Exercise = Print the data that follows exactly as it stands, from its first line through the line containing "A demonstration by", and stop there.

Dataset section =
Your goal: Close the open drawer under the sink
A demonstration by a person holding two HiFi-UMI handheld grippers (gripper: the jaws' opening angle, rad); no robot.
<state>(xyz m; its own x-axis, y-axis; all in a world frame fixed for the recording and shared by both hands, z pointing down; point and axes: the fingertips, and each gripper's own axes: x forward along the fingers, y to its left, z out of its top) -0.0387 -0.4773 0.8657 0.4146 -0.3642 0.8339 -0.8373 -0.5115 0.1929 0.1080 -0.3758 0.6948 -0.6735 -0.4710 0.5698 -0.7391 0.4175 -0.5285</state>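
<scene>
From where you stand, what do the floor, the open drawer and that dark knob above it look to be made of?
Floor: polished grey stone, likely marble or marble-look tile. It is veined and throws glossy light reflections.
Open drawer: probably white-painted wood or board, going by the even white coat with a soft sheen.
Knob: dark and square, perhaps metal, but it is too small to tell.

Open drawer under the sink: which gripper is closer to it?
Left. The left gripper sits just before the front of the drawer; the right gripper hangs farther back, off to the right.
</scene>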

Expected answer =
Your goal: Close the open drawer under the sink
A demonstration by a person holding two HiFi-UMI handheld grippers (gripper: the jaws' opening angle, rad); no robot.

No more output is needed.